Patch for bug 25063 - _pclose should wait for the command processor to terminate and return it's exit status

Borut Razem borut.razem at siol.net
Wed Nov 17 13:35:21 CST 2010


On 11/17/2010 11:45 AM, Alexandre Julliard wrote:
> Borut Razem<borut.razem at siol.net>  writes:
>
>> Yes, it looks huge, but we can reduce by a third by removing empty
>> lines and comments (just kidding ;-). But the run-time overhead is
>> minimal: allocation of the array at the first popen call and
>> reallocation if more then 16 childs are popened, which will probably
>> happen very rarely. When the array is allocated, the cost is the same
>> as in case of statically allocated array (OK, one additional "if" for
>> initialization).
> The main cost is in the linear search. This doesn't scale.

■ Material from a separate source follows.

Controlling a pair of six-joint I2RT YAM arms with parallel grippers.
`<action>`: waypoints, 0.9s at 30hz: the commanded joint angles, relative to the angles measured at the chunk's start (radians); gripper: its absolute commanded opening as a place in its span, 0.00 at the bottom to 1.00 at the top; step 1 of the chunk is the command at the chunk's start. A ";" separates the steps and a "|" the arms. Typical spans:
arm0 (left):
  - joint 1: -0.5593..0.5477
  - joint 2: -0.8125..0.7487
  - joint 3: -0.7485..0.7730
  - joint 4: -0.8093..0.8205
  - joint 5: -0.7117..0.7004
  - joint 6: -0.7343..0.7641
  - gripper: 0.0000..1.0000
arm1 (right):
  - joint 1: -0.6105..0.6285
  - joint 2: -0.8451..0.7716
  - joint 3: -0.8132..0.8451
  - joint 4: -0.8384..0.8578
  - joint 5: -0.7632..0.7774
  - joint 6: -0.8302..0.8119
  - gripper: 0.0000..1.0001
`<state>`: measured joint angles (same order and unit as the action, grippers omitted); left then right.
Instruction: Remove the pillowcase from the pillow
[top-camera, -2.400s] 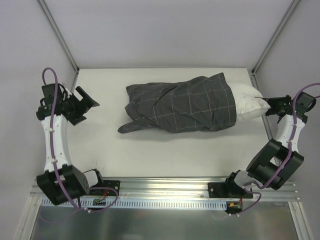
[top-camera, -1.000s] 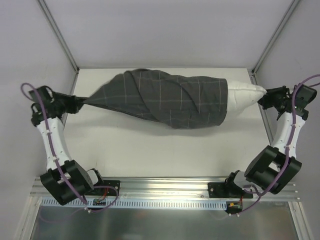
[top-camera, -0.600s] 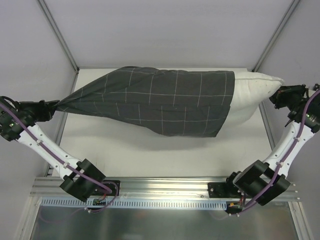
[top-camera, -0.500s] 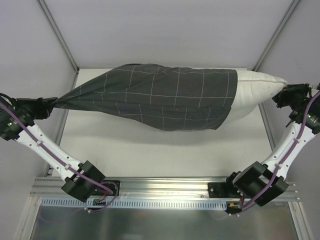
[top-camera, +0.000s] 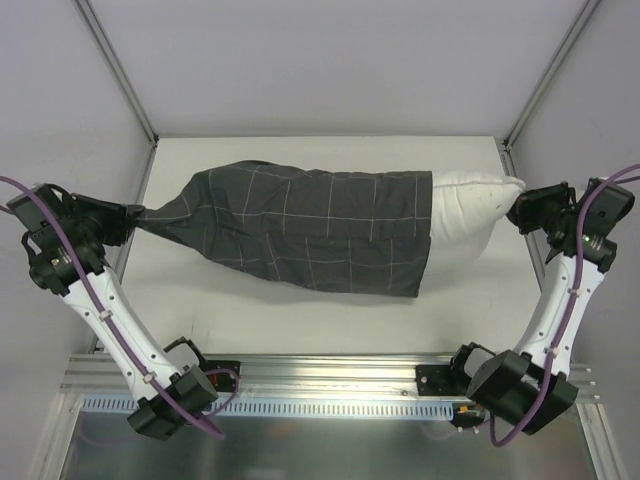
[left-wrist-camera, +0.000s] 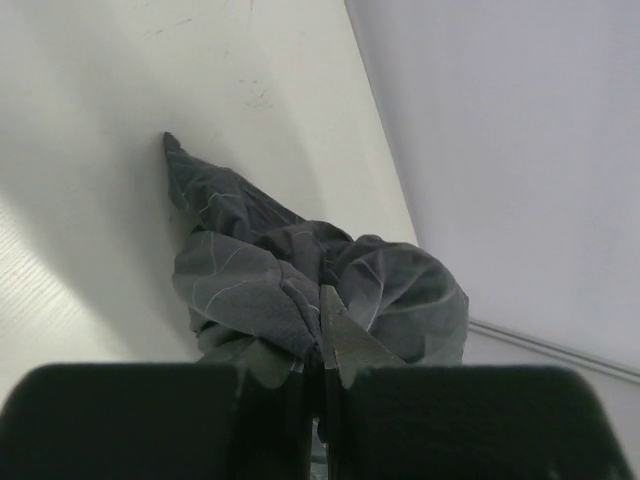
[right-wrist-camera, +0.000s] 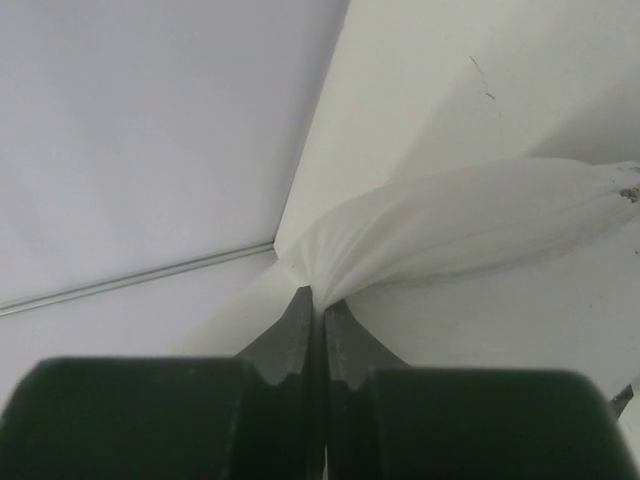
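Observation:
The dark grey checked pillowcase (top-camera: 310, 228) stretches across the table, covering most of the white pillow (top-camera: 468, 212), whose right end sticks out bare. At the far left my left gripper (top-camera: 133, 215) is shut on the bunched closed end of the pillowcase (left-wrist-camera: 300, 290). At the far right my right gripper (top-camera: 516, 207) is shut on the pinched corner of the pillow (right-wrist-camera: 450, 235). Both the cover and the pillow hang taut between the two grippers, above the table.
The white table (top-camera: 300, 315) is bounded by grey walls and metal frame posts (top-camera: 118, 70) at the back corners. The arm bases sit on the rail (top-camera: 330, 385) at the near edge.
Both arms came down and inward from half a second ago. More white pillow now shows at the right, and the pillowcase's open edge has slid left along it.

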<state>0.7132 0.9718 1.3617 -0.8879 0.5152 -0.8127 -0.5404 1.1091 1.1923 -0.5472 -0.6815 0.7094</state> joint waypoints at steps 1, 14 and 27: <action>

This is true, but again, normally there are only few childs popened, so 
the cost is (in my opinion) not so high. OTOH you was complaining about 
the amount of code: binary search, tree search or hash table 
implementation would drastically increase the amount and complexity of 
the code and there would not be much benefit (if any at all) for a small 
array.

Just FYI: in glibc this is implemented as a linked list of malloced 
elements, so the overhead is even higher: a linear serach is used and 
each element have to be allocated & initialized separately, not to 
mention CPU cache locality problem...

>> I implemented it as flexible as possible so that there are no
>> limitations about the number of popened childs and no overhead in data
>> space used by statically allocated arrays. In file.c there is a
>> statically allocated array of file descriptors with 2048 elements,
>> which seems a big overhead for popened childs: usually there are only
>> few childs popened per process. OTOH there is a comment in file.c
>> saying: /* FIXME: this should be allocated dynamically */, which is
>> exactly what I did ;-)
> The best would be to put it directly in the file descriptors array, but
> unfortunately there doesn't seem to be any room for this.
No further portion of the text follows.